[[ Exercise data open ]]

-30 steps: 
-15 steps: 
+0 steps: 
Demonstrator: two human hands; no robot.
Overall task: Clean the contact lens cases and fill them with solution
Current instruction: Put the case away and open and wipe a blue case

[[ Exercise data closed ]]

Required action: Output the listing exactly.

Response:
-30 steps: 
-15 steps: 
+0 steps: 
Demonstrator: two human hands; no robot.
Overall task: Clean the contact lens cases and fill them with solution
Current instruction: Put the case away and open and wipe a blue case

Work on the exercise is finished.